Please reproduce the full listing exactly, with nothing added.

[SUPPLIED INFORMATION]

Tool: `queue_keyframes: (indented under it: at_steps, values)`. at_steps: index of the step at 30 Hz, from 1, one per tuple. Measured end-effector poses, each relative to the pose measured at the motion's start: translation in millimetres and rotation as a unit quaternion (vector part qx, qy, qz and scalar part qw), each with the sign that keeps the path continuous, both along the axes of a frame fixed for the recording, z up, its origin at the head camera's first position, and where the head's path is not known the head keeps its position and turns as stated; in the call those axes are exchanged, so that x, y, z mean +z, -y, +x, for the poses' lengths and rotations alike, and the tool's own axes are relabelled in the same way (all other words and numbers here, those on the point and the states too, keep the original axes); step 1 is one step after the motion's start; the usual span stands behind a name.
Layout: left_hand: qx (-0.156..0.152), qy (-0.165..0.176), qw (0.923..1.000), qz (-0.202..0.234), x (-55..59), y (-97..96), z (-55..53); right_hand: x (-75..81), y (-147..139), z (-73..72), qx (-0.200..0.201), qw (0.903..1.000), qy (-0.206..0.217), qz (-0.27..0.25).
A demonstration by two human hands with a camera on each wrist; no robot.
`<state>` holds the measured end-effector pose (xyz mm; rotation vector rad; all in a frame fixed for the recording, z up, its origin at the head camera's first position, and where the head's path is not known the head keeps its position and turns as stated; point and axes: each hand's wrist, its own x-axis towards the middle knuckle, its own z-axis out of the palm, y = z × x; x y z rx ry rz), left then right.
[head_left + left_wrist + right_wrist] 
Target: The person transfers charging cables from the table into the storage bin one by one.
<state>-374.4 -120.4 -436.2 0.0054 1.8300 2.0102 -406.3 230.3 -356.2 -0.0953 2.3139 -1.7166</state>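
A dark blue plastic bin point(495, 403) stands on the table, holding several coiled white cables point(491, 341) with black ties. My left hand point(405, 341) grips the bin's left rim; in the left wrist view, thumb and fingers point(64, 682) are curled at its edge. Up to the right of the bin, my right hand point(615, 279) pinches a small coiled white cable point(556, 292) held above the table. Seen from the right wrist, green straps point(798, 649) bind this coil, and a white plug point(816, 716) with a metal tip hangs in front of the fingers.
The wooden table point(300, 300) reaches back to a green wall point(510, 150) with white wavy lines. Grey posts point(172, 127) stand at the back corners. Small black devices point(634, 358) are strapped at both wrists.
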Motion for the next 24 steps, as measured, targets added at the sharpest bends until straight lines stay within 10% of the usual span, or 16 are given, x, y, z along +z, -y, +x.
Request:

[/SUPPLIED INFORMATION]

[RESULT OF THE TASK]:
Tool: `queue_keyframes: (indented under it: at_steps, values)`. at_steps: index of the step at 30 Hz, from 1, one per tuple. Measured end-effector poses, each relative to the pose measured at the motion's start: translation in millimetres and rotation as a unit quaternion (vector part qx, qy, qz and scalar part qw), each with the sign that keeps the path continuous, both along the axes of a frame fixed for the recording, z up, its origin at the head camera's first position, and where the head's path is not known the head keeps its position and turns as stated; in the call those axes are exchanged, so that x, y, z mean +z, -y, +x, for the poses' lengths and rotations alike, and the tool's own axes are relabelled in the same way (all other words and numbers here, those on the point and the states too, keep the original axes); step 1 is one step after the motion's start; the usual span stands behind a name.
Layout: left_hand: qx (-0.156..0.152), qy (-0.165..0.176), qw (0.923..1.000), qz (-0.202..0.234), x (-55..59), y (-97..96), z (-55..53); right_hand: x (-75..81), y (-147..139), z (-73..72), qx (-0.200..0.201), qw (0.903..1.000), qy (-0.206..0.217), qz (-0.27..0.25).
A demonstration by two human hands with a camera on each wrist; no robot.
`<state>` holds the measured end-effector pose (xyz mm; rotation vector rad; all in a frame fixed for the recording, z up, its origin at the head camera's first position, and where the head's path is not known the head keeps its position and turns as stated; point and axes: each hand's wrist, its own x-axis towards the middle knuckle, its own z-axis out of the palm, y = z × x; x y z rx ry rz), left then right.
[head_left + left_wrist + right_wrist] 
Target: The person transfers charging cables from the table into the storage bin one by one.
<state>-374.4 -120.4 -436.2 0.0054 1.8300 2.0102 -406.3 230.3 -356.2 -0.0953 2.3139 -1.7166</state>
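A dark blue plastic bin point(495, 403) stands on the table, holding several coiled white cables point(491, 341) with black ties. My left hand point(405, 341) grips the bin's left rim; in the left wrist view, thumb and fingers point(64, 682) are curled at its edge. Up to the right of the bin, my right hand point(615, 279) pinches a small coiled white cable point(556, 292) held above the table. Seen from the right wrist, green straps point(798, 649) bind this coil, and a white plug point(816, 716) with a metal tip hangs in front of the fingers.
The wooden table point(300, 300) reaches back to a green wall point(510, 150) with white wavy lines. Grey posts point(172, 127) stand at the back corners. Small black devices point(634, 358) are strapped at both wrists.
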Motion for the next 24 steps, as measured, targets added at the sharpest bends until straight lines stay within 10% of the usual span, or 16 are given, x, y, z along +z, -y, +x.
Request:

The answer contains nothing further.